David Pavón-Cuéllar
Evo Morales no quiere que haya víctimas de violencia en Bolivia y por eso ha renunciado. Sebastián Piñera no está dispuesto a renunciar aunque haya ya varias decenas de muertes, desapariciones, mutilaciones, torturas y violaciones sexuales en Chile.
Cientos de miles de personas desarmadas que protestan desde hace varias semanas en las calles no han sido suficientes para derrocar al gobierno chileno, mientras que unos cuantos centenares de hombres armados acabaron con el régimen boliviano en unas pocas horas. Consiguieron hacerlo, por cierto, al golpear, insultar y humillar a mujeres, niñas y ancianas indígenas.
Un mensaje de racismo, clasismo y sexismo fue más efectivo que las consignas de libertad, justicia e igualdad. Los carabineros de Chile tienen derecho a disparar sobre multitudes pacíficas mientras que los más altos líderes de Bolivia deben ceder ante pequeñas cuadrillas de criminales agresivos y amenazantes.
Unos cuantos golpistas han acabado con el gobierno latinoamericano que más ha hecho crecer económicamente a su país, que más ha dado a su pueblo, que más ha beneficiado a los más pobres. Por el contrario, un régimen de los privilegiados y para los privilegiados, que sólo ha servido para enriquecer aún más a los más ricos, ni siquiera se estremece ante la presión de todo un pueblo insurrecto.
Es como si el presidente chileno tuviera una buena estrella.
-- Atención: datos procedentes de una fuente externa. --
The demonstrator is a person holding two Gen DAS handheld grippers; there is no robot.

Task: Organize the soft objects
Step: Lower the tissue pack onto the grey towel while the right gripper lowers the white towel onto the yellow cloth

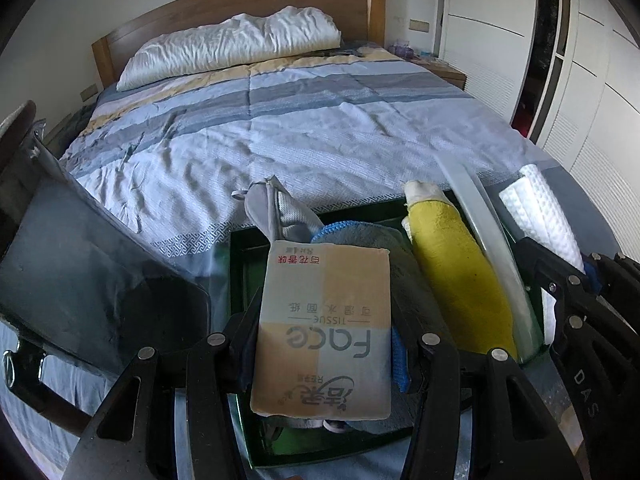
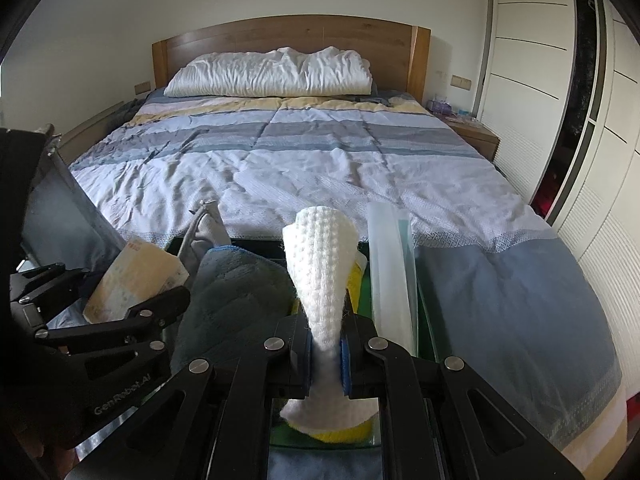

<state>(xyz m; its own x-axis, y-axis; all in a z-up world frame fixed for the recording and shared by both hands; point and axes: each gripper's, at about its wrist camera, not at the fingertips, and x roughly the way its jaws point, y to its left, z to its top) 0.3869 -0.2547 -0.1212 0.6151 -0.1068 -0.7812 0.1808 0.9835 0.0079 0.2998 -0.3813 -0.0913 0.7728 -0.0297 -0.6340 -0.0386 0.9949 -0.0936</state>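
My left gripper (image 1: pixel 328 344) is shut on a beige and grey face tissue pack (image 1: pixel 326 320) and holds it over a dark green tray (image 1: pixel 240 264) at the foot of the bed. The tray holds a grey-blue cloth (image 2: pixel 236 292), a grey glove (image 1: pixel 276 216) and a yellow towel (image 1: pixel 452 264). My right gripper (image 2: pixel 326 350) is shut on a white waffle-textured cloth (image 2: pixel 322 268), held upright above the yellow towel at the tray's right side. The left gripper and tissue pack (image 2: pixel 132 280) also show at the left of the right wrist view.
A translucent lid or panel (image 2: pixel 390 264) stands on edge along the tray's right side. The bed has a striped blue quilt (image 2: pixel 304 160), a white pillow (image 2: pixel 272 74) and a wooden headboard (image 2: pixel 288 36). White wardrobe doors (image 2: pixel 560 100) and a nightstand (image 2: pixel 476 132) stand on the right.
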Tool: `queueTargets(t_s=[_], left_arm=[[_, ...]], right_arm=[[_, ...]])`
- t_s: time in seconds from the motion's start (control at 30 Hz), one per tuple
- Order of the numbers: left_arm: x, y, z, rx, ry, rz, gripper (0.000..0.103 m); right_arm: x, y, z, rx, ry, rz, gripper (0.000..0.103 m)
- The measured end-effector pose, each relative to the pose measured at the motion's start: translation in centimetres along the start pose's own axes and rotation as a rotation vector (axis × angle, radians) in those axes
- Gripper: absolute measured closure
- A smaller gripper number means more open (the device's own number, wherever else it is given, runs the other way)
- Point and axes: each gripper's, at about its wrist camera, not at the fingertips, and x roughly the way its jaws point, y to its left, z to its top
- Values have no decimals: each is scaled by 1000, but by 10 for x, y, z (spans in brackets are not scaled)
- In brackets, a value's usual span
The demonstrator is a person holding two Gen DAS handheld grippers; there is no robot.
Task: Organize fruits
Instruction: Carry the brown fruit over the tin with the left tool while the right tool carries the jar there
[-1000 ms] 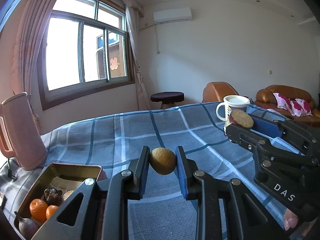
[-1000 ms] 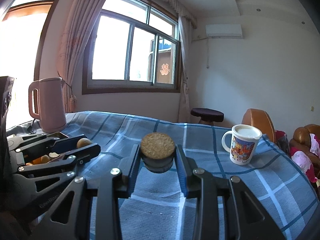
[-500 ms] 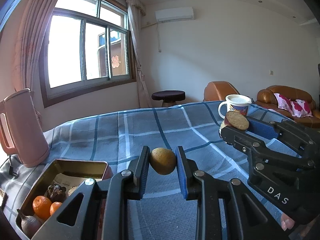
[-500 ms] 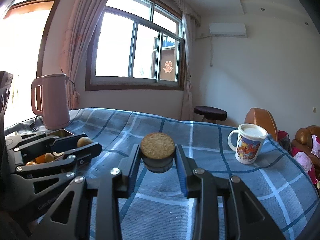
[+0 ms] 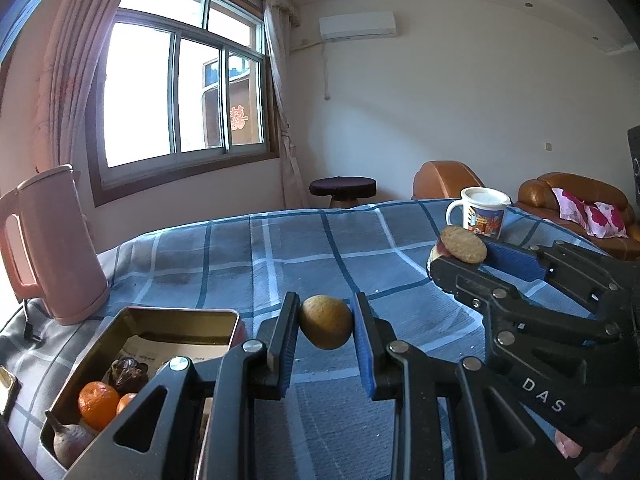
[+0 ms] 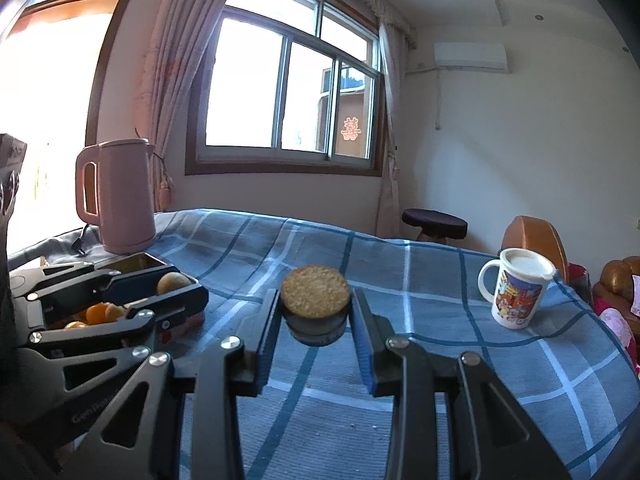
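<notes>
1. Left gripper (image 5: 326, 330): the jaws are clamped on a yellow-brown fruit (image 5: 326, 327), one blue pad on each side. The fruit is held clear above the counter (image 5: 280, 256), which is covered by a blue plaid cloth.
2. Right gripper (image 6: 316, 316): the jaws are clamped on a small dark round container (image 6: 316, 326) with a flat cork-coloured top. It is held above the cloth, not touching it.
3. Metal tin (image 5: 132, 322): located at 8 o'clock of the left gripper in the left wrist view, resting open on the counter. Contents at its near end: two oranges (image 5: 98, 404), a dark purple fruit (image 5: 72, 446) and a dark wrinkled fruit (image 5: 128, 372). A printed paper lies at the far end.
4. Relative position: in the left wrist view the right gripper (image 5: 460, 254) stands at 2 o'clock of the held fruit. In the right wrist view the left gripper (image 6: 174, 284) stands at 9 o'clock, in front of the tin.
5. Pink kettle (image 6: 120, 196): upright on the counter, just beyond the tin, at 10 o'clock in the right wrist view.
6. Printed mug (image 6: 516, 294): upright at 3 o'clock in the right wrist view, well apart from the tin, with a white surface at its rim.
7. Beyond the counter: a dark round stool (image 5: 342, 188) at 12 o'clock and brown leather armchairs (image 5: 576, 196) at 2 o'clock.
</notes>
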Motion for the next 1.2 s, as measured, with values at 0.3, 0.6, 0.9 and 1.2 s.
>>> queueTargets(t_s=[0.3,0.6,0.9,1.2], left_arm=[[-6,14,-3,-18,7,11,75],[-14,33,-9,-40,17,37,75],[-20,49,-13,-55,23,62,75],[-29,68,-14,-71,28,91,75]], right_arm=[[4,11,0,11,19,44,66],[9,28,1,-8,31,89,66],[14,44,3,-25,38,124,66],[19,59,6,-45,46,162,66]])
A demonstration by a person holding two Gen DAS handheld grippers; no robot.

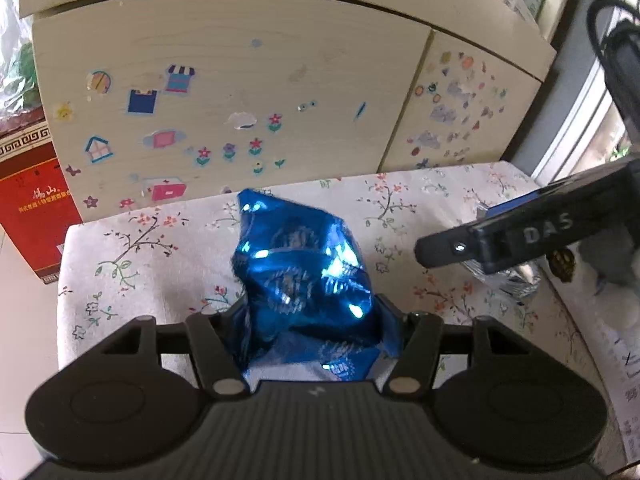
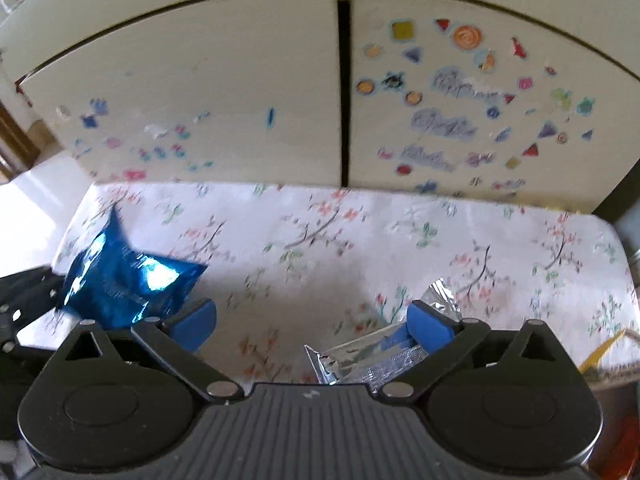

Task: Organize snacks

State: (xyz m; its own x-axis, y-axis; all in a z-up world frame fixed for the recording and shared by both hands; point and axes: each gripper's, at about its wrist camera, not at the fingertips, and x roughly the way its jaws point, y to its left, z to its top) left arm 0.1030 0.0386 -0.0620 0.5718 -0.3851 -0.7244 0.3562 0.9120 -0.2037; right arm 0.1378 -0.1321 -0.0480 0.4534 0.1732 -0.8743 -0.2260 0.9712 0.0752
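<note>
Blue foil fills the near part of the left wrist view: the left tongs (image 1: pixel 312 320) are closed on the lower part of a crumpled blue snack bag (image 1: pixel 304 280), whose long axis runs up and away from the jaws toward the far edge of the table (image 1: pixel 120 264). From the right wrist view the same bag hangs over the left side of the table, near its left edge.

The right tongs (image 2: pixel 312 320) stand wide open with nothing pressed between them. A silver foil packet (image 2: pixel 360 356) lies flat on the flowered cloth just under and inside the right-hand blue pad (image 2: pixel 428 326). Its long axis runs across the jaw gap, slanting from the near middle up to the right, with one crimped end poking out past the pad toward the far right. The packet sits off-centre toward that right pad, so a small shift to the right would likely centre it. The right hand is plainly the nearer one to it.

Beyond the table's far edge stands a pale cabinet (image 2: pixel 240 100) covered in stickers.
</note>
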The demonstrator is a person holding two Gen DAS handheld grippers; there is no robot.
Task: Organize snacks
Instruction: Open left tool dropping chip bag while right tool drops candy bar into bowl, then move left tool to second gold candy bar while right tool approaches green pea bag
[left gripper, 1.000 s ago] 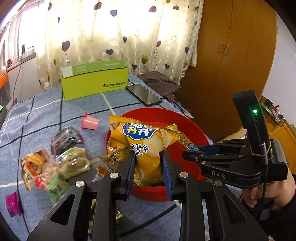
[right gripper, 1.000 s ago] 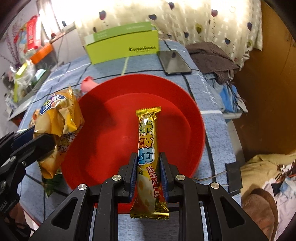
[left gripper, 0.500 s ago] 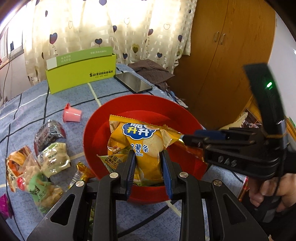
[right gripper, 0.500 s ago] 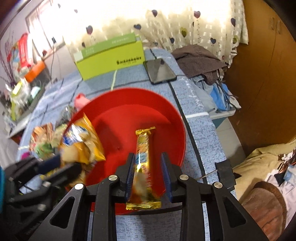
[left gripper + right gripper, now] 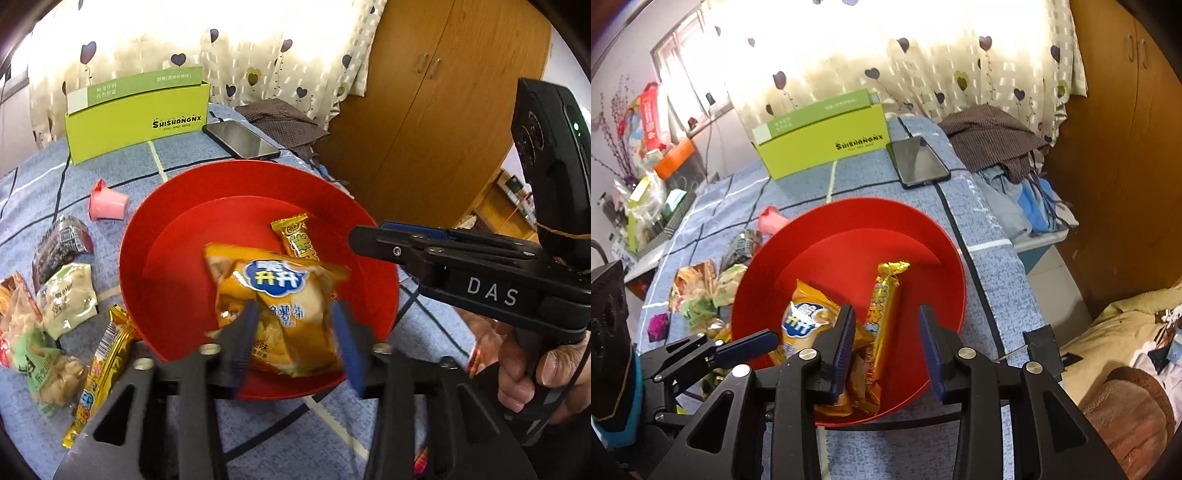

Es como si el boliviano estuviera condenado a perder por una extraña fatalidad. No se trata, en realidad, sino de la fatal persistencia del colonialismo, el capitalismo y el imperialismo en América Latina. Es demasiada injusticia como para no hacer perder irremediablemente a quien tendría que ganar.
¿Cómo no recordar ahora cuando Piñera le dijo a Evo, en octubre de 2018, que “en la vida hay que saber perder” tras la decisión de La Haya de no darle un acceso marítimo a Bolivia? Evo acusó entonces a la oligarquía chilena de haber intervenido para que los bolivianos se quedaran sin mar.
Bolivia se quedó sin mar y Piñera ganó una vez más. Es verdad que el presidente chileno siempre ha tenido suerte. Es blanco, viene de una familia de aristócratas, estudió en Harvard y posee una de las diez mayores fortunas de su país. Además, como por casualidad, cuenta con el apoyo de los oligarcas y del gobierno de Estados Unidos. Evo, en cambio, es odiado en Washington y despreciado por las más altas esferas del poder y la fortuna. Después de todo, no era más que el presidente de los de abajo. Él mismo era de los de abajo, un simple campesino aymara que nació en una familia pobre, que debió pastorear llamas en su infancia, que apenas estudió unos pocos años y que ahora tan sólo dispone del apoyo de millones de indígenas y ciudadanos humildes que aparentemente nada valen para las cuentas del poder.
No contamos. No se nos escucha. Sólo hay oídos para la voz del capital.
Hay que hacernos escuchar. Debemos hacer valer nuestra voz. No podemos permitir que se nos continúe ignorando, menospreciando, humillando y violentando.